In 2022, Russia suspended engine deliveries to the United States as a result of the Russian invasion of Ukraine, and Northrop Grumman cancelled the remainder of the contract in favor of moving away from the RD-181. Instead, Antares 330 will use an engine designed by Firefly Aerospace, the Miranda.

===RD-193===

In April 2013, it was announced that a further derivation, the RD-193, had completed testing. This version is lighter and shorter, designed for use on the light-launcher Soyuz-2.1v when the inventory of surplus NK-33 engines is exhausted.

===RD-191M===
During the 2010s, NPO Energomash was working on the RD-191M engine, which was intended for the Angara-A5M and Angara-A5V rockets. The engine was test-fired in 2016, reaching 110 percent above the thrust of the original variant, the company's officials said.
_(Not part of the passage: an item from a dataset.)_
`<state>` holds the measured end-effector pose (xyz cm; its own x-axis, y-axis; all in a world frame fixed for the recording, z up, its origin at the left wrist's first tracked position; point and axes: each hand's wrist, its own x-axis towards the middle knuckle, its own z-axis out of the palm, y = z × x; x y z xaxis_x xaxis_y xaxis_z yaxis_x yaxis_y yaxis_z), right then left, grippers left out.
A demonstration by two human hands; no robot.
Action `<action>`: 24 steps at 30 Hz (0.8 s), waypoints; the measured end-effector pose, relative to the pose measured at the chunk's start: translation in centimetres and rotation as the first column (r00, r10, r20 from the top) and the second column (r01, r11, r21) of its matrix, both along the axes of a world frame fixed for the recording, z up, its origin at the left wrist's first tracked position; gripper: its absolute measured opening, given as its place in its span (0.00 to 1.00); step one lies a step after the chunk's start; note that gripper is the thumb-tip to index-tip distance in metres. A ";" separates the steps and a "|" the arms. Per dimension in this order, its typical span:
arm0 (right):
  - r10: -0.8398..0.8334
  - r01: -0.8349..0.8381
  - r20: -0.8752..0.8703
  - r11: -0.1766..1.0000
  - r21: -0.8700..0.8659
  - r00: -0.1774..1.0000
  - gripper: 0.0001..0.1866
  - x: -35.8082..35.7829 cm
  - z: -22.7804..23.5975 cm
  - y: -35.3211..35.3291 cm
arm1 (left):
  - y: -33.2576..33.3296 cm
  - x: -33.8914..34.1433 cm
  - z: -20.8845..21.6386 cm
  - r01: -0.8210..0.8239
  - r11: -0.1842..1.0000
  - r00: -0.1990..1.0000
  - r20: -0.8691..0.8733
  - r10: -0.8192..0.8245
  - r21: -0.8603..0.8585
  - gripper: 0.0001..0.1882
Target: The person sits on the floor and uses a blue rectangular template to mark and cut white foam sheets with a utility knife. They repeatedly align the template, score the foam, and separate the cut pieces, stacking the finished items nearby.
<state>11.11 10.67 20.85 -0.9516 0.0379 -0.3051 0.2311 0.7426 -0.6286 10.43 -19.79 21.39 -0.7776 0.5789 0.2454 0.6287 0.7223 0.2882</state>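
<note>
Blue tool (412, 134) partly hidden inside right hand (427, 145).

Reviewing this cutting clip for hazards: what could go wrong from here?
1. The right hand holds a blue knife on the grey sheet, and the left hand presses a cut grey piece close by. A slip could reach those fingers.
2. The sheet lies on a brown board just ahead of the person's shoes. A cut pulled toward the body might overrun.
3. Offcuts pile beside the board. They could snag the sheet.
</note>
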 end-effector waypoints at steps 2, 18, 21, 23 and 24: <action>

In May 2024, Roskosmos said that a full cycle of autonomous tests of components for the RD-191M engine had been completed at NPO Energomash by the end of 2023 and on July 8, 2024, NPO Energomash announced that it had completed tune-up tests of RD-191M. According to the company, the first RD-191M engine for tune-up tests had been manufactured at the end of 2023.

Russia has also offered a transfer of technology to India for The RD-191M engine. use on uprated variants of the LVM-3 launch vehicle. This procurement is expected to replace the L110 stage on the LVM3 rocket prior to the induction of the SCE-200 in the future iterations.